TASK INSTRUCTIONS | Count lines holding the string "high" in the data that follows. Reply with one number only.

[Stored entries]

========================

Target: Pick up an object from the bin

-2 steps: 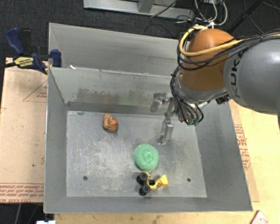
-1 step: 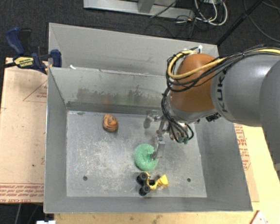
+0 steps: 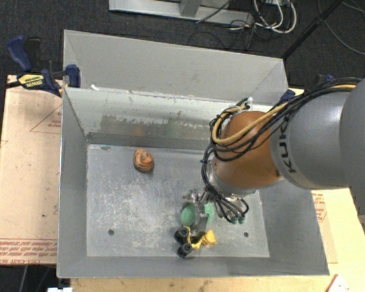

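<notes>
Right now a small green thing (image 3: 191,214) near the bin's (image 3: 73,164) front wall sits at my gripper (image 3: 196,220), set low there, I judge, to grab it, with a yellow-and-black toy (image 3: 196,239) just beside; whether the gripper is open or holding anything I cannot tell.

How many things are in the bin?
3: a brown lump at the back left, a green thing by the gripper, a yellow-and-black thing just below. The arm may hide more.
</notes>
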Available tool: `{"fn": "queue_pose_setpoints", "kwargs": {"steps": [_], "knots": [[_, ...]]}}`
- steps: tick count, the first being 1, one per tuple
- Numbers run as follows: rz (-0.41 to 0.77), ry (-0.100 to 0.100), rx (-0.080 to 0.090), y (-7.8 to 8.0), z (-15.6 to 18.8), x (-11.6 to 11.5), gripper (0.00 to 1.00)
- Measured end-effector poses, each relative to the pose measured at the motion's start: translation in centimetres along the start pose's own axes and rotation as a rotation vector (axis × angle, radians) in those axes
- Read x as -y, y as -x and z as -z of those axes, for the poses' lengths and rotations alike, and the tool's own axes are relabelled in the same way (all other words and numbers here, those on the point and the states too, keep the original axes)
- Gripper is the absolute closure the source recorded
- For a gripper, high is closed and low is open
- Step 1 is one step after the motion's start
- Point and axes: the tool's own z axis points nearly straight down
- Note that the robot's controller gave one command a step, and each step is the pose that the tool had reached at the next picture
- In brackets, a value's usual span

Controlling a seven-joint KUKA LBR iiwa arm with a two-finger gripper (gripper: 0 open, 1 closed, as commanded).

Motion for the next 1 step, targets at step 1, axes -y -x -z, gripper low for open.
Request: {"fn": "queue_pose_setpoints", "kwargs": {"steps": [1], "knots": [[0.000,0.000,0.000,0.00,0.00,0.00,1.00]]}}
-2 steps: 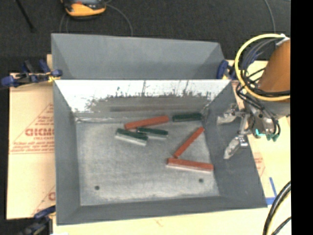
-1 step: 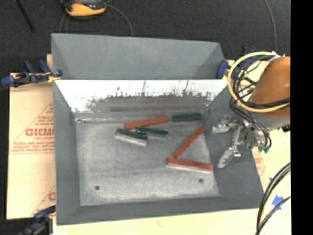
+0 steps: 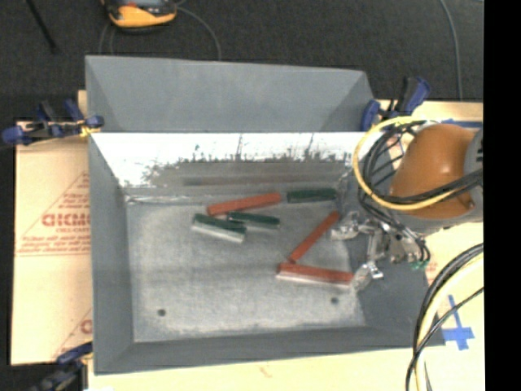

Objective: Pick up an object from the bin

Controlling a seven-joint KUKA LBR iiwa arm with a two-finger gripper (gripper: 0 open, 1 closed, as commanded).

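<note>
My gripper is low at the bin's right side, open, with one fingertip up and one down. A red bar lies slanted just left of it, its upper end close to the upper fingertip. A second red bar lies flat on the floor, and its right end comes up to the lower fingertip. I see nothing between the fingers.
Further left, near the back wall, lie a red bar, a dark green bar, another green bar and a pale grey-green bar. The arm's orange cover and cables hang over the right rim.
</note>
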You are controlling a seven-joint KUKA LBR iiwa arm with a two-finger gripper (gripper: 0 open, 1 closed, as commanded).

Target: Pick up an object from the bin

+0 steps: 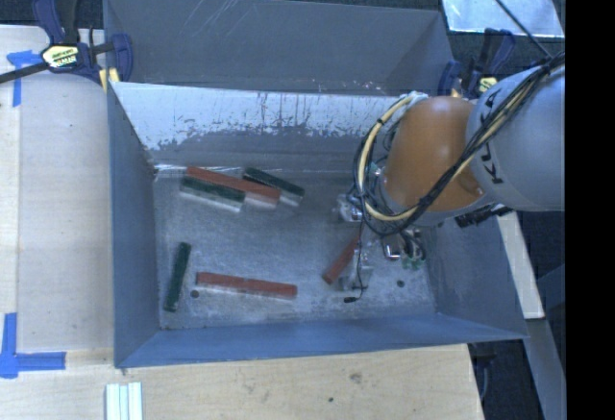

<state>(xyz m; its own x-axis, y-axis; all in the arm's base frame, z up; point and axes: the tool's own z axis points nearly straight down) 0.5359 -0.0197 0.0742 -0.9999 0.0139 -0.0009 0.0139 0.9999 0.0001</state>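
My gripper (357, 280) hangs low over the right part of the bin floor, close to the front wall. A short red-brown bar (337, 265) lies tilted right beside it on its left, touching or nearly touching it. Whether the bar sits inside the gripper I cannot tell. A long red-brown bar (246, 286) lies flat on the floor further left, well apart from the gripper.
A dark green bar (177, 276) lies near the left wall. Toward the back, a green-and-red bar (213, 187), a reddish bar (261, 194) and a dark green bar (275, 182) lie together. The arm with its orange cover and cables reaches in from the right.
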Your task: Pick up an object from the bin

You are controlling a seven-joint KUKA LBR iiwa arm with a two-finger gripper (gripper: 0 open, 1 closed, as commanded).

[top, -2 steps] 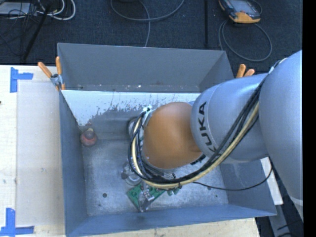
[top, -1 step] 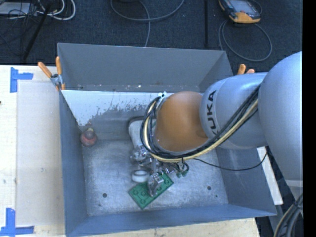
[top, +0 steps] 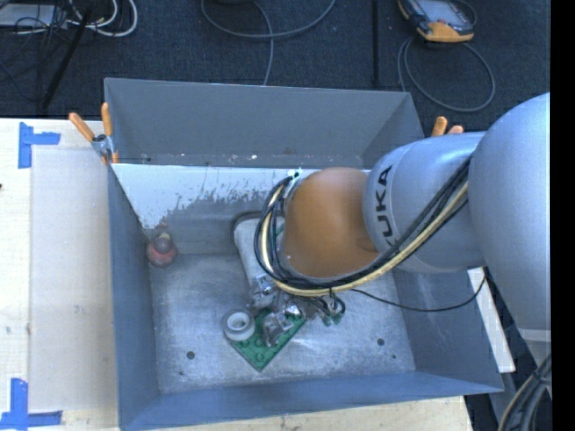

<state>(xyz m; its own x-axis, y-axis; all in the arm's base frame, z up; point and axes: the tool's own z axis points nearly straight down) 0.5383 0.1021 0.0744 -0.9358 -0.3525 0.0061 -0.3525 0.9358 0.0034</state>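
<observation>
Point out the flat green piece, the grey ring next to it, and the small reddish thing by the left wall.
Green piece [top: 258, 352]: camera view, on its bare lower part.
Grey ring [top: 238, 324]: camera view, on its top face.
Reddish thing [top: 162, 250]: camera view, on its middle.

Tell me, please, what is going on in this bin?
The KUKA arm reaches in from the right, its gripper down near the bin floor over a flat green piece, with a small grey ring just beside it. A small reddish thing stands apart by the left wall. Nothing appears lifted yet.
</observation>
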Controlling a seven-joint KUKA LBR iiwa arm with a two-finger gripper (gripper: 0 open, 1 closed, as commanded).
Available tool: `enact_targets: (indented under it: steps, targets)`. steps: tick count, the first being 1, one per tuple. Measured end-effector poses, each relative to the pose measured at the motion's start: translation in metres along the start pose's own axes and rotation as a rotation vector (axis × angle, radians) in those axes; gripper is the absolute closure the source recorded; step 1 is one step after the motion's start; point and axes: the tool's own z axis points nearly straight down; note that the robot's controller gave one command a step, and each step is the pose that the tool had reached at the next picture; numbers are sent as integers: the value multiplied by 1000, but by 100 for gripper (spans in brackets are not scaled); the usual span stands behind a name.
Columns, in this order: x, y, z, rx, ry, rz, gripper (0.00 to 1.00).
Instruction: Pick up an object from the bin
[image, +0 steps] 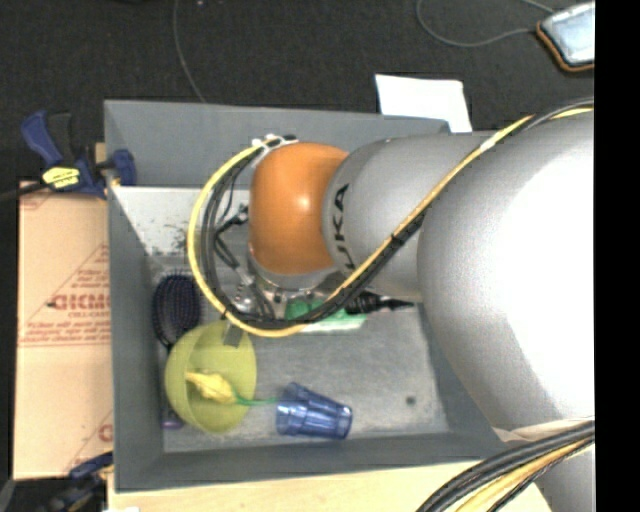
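My gripper (252, 297) sits low in the bin's left half, mostly hidden beneath the orange wrist cover. Just below it lies a yellow-green bowl (205, 400) near the front left corner, with a small yellow piece (209, 385) inside it. The gripper's lower end reaches the bowl's upper rim. A dark blue ribbed brush-like thing (174, 305) lies to the gripper's left against the bin wall. A green flat thing (335, 314) pokes out from under the arm to the right.
A translucent blue cup (314, 413) lies on its side near the front wall, right of the bowl, with a thin green stalk (258, 402) running between them. The thick arm covers the bin's right half and back.
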Motion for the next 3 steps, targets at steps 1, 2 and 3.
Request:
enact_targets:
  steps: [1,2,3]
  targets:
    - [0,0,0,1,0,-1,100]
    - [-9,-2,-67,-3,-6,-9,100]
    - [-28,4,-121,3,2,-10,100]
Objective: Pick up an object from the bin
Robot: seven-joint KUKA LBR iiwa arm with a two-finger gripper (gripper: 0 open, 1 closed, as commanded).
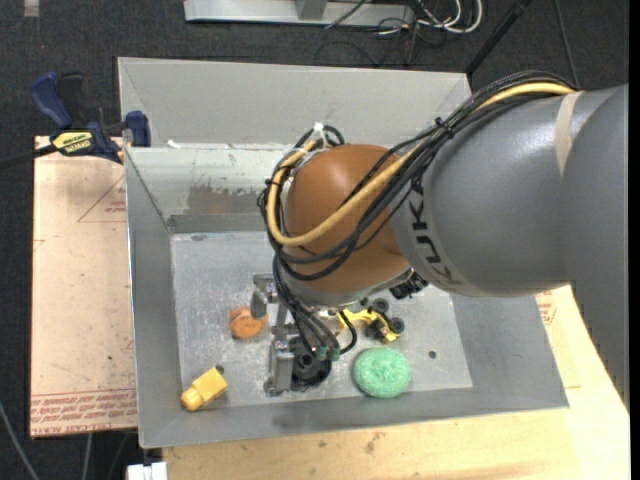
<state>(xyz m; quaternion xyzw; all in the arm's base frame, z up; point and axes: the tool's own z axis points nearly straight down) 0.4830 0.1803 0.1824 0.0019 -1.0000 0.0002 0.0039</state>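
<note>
My gripper (283,376) hangs low over the bin floor near the front middle, its metal fingers pointing down. A small orange rounded piece (244,323) lies just to its left. A green fuzzy ball (382,372) rests to its right near the front wall. A yellow block-shaped piece (203,389) sits at the front left, apart from the fingers. A yellow and black object (372,320) lies behind the ball, partly hidden by the arm. I see nothing between the fingers.
The arm with its orange-brown dome and looping cables covers the middle and right of the bin. The bin's back wall rises steeply behind it. Bare floor shows along the left side.
</note>
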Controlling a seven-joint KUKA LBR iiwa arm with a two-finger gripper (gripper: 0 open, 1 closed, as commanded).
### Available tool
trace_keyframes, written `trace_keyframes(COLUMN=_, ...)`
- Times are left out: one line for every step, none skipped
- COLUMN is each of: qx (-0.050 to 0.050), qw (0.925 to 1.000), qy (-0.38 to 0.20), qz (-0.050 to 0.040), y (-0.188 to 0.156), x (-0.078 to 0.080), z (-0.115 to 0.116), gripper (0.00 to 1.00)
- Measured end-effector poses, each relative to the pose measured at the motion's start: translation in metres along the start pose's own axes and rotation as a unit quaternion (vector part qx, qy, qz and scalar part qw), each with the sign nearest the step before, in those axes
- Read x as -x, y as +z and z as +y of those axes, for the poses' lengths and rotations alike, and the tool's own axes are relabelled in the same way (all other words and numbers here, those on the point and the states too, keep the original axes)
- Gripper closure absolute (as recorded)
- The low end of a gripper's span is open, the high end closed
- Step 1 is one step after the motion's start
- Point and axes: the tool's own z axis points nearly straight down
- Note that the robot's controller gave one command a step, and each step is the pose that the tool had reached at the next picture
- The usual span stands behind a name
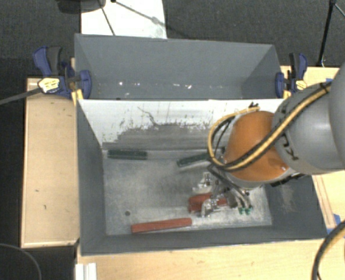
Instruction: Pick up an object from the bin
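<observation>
Reddish small lump lies just beside the tool, whose clench or release cannot be told.

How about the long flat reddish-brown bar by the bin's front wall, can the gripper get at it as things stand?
Probably yes. The reddish-brown bar lies alone on bare floor, nothing on top, close beside the gripper. The front wall next to it could crowd a grasp.
</observation>
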Motion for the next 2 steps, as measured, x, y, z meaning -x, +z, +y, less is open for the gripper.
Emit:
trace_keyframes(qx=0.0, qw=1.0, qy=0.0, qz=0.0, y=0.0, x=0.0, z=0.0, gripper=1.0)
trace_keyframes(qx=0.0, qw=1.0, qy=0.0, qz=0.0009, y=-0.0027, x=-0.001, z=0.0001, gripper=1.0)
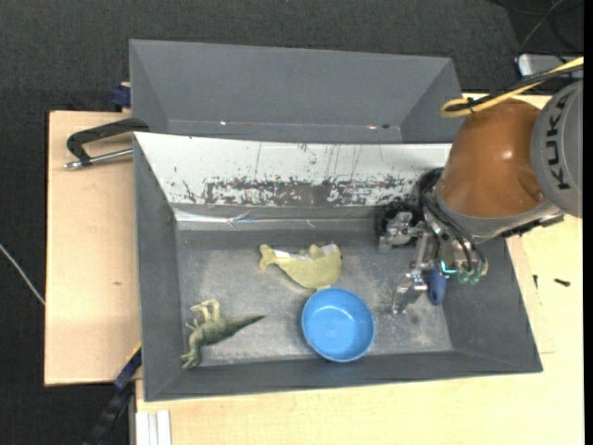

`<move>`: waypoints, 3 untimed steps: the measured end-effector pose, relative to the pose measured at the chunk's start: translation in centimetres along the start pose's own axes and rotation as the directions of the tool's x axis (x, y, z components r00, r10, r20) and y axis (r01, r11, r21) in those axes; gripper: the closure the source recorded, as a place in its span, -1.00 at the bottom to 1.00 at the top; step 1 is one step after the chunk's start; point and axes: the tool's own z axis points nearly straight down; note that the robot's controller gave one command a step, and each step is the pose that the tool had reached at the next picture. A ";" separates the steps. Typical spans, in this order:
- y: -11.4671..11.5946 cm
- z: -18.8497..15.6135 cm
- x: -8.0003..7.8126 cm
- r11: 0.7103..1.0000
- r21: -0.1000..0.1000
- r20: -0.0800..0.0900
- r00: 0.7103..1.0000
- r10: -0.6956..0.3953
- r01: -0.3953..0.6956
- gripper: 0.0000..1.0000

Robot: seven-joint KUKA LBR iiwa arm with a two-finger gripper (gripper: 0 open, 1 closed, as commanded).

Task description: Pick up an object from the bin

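Observation:
My gripper hangs over the right part of the bin floor, fingers pointing down and spread apart with nothing between them. A blue bowl sits just to its left near the front wall. Further left lies a pale yellow dinosaur toy in the middle of the floor.
A green dinosaur toy lies at the front left corner. The arm with its orange cover reaches in over the right wall. Bare floor stretches along the back wall and under the gripper.

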 end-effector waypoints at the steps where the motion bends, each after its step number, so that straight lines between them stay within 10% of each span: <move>1: 5.8 6.4 3.3 1.000 -0.001 0.015 1.000 -0.012 0.012 -1.00; 2: 5.5 5.8 2.9 1.000 0.001 0.025 1.000 -0.010 0.010 1.00; 3: 4.4 -8.9 0.7 0.991 0.004 0.022 0.991 -0.131 0.131 1.00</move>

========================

RESPONSE | 2